記事のポイント
- WWFは「生物多様性リスクフィルター(BRF)」を発表した
- BRFは、生物多様性に関連したリスクがチェックできる無料オンラインツール
- 企業や投資家の対策や情報開示を後押しするのが狙いだ
WWF(世界自然保護基金)は1月16日、世界経済フォーラム(ダボス会議)で企業や金融機関を対象とした「生物多様性リスクフィルター(BRF)」を発表した。BRFは、生物多様性に関連したリスクがチェックできる無料オンラインツールだ。2030年までの国際目標「昆明・モントリオール生物多様性枠組み」の達成を後押しするために開発された。(オルタナ副編集長=吉田広子)

BRFは、企業や金融機関が、自社のビジネスやサプライチェーン、投資先の事業などに、生物多様性に関連したリスクが無いかをチェックし、対策を講じるためのツールだ。
BRFの基盤となっているのは、WWFやIUCN(国際自然保護連合)、生物多様性に関するリスク管理ツールENCOREなどが提供する生物多様性に関連する50以上のデータ群だ。種(野生生物)や生態系、保護地域、森林破壊、生息地の破壊、汚染、農業のための土地利用変化など、生物多様性損失に関与するさまざまな情報が含まれている。
WWFは「こうした情報を手に入れることで、投資家は、最もリスクが軽減できる分野への優先的な投資を行うことが可能になる」としている。生物多様性に関するリスクを分析する、多様なデータを集めたプラットフォームの提供は、世界初の試みだという。
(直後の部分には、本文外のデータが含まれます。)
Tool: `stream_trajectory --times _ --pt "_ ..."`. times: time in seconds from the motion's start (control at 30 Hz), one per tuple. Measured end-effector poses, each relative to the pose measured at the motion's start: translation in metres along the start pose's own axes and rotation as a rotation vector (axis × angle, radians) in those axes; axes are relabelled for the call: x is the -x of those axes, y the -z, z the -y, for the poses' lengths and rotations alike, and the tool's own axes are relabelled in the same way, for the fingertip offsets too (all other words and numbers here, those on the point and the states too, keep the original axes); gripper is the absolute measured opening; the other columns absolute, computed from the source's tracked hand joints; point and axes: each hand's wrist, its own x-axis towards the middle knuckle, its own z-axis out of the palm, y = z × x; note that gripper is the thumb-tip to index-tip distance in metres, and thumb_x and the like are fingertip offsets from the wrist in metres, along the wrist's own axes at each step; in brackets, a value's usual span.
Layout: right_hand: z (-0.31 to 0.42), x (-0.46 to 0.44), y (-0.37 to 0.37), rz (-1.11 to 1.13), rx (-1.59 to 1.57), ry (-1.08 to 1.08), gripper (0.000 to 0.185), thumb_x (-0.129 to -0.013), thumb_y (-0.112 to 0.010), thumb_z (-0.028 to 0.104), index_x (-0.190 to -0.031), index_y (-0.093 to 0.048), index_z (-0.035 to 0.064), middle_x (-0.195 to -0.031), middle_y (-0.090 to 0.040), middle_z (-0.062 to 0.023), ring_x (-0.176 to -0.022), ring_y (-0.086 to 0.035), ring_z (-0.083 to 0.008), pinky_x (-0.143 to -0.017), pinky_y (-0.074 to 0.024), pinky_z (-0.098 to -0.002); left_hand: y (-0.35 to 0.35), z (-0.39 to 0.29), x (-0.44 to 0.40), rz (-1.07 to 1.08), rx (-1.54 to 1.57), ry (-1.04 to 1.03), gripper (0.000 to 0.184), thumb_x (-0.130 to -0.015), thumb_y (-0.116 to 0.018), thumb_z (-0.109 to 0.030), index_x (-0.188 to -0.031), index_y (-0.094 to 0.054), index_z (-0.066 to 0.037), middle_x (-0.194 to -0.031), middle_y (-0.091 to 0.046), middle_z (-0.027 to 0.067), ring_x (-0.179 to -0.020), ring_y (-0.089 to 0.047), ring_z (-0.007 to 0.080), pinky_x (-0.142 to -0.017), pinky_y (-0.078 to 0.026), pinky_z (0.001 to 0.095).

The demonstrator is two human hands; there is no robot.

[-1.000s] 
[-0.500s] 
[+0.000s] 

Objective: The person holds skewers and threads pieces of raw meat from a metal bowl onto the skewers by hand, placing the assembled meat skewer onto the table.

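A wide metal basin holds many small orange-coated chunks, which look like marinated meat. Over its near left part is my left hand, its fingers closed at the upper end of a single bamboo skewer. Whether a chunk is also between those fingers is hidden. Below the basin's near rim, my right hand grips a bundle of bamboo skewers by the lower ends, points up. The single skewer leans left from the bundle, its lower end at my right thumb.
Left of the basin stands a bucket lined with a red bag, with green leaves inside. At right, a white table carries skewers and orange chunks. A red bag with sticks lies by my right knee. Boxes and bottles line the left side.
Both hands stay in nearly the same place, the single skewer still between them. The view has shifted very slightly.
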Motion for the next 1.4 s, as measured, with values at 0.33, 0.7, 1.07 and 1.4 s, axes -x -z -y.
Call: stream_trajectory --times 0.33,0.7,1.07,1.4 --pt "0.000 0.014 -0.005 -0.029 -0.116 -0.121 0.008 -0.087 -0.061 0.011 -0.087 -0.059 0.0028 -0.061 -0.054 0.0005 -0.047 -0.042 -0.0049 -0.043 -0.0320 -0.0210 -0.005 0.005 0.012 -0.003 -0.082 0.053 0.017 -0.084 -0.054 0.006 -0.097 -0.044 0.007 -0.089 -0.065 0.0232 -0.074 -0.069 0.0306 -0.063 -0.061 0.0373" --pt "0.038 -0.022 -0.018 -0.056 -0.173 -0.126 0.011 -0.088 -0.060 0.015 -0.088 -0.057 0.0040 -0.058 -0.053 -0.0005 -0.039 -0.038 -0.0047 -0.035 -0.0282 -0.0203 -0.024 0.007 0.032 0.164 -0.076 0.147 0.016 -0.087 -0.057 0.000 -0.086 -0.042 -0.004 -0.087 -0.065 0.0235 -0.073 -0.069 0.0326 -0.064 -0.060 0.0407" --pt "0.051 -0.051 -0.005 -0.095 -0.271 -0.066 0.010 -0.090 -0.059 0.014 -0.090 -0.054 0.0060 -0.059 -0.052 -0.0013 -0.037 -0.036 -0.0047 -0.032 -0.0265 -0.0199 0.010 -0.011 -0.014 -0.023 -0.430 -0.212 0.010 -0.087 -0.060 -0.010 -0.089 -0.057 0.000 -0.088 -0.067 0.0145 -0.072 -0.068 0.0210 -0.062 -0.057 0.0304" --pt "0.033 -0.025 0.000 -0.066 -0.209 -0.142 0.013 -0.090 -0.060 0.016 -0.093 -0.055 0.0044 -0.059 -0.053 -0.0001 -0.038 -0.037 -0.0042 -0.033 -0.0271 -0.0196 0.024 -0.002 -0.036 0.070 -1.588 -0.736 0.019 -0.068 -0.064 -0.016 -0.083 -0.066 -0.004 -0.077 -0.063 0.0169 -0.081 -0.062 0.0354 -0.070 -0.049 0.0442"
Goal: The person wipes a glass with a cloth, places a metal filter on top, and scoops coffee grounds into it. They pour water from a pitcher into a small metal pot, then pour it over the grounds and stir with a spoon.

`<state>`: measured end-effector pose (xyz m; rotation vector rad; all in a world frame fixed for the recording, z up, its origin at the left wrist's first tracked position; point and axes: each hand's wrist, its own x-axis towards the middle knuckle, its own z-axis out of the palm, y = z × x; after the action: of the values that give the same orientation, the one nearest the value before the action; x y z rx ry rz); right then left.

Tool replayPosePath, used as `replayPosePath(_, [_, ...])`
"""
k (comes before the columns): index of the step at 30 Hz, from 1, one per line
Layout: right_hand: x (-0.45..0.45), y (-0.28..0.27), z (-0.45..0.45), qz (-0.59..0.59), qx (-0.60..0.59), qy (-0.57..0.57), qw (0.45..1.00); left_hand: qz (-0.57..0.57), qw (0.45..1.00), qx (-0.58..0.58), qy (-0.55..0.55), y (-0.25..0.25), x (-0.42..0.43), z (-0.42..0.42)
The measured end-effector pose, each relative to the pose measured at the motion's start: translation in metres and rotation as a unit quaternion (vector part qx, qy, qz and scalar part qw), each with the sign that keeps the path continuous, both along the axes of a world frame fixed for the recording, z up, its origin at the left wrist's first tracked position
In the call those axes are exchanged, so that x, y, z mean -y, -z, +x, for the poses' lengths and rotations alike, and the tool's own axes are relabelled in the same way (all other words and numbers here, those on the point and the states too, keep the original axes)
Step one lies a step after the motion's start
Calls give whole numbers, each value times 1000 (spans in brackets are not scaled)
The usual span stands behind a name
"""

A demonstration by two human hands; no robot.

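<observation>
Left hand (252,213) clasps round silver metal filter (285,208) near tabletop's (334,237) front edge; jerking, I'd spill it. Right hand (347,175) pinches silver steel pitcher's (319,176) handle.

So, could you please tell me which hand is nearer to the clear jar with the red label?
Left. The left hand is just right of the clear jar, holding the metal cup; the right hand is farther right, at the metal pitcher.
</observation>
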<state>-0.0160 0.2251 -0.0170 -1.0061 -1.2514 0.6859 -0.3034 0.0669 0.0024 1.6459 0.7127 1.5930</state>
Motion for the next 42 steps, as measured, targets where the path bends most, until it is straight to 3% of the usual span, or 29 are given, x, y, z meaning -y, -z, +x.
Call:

「昆明・モントリオール生物多様性枠組み」は、2022年12月に開催された生物多様性条約第15回締約国会議(CBD-COP15)で採択された。2030年までに生物多様性の損失から回復に転換(ネイチャー・ポジティブ)することが目指されている。
生物多様性の損失は危機的な状況で、1970年から約50年間で生物多様性が69%減少したほか、今後数十年間で100万種の生物が絶滅するおそれがある。
そうしたなか、世界では、企業や金融機関に、生物多様性への影響と依存度を評価し、開示することを義務付ける動きが広がりつつある。WWFは、「生物多様性リスク」の把握に悩む企業や投資家に対し、無料ツールを提供することで、自然と調和した経済や社会にシフトしていくことを目指す。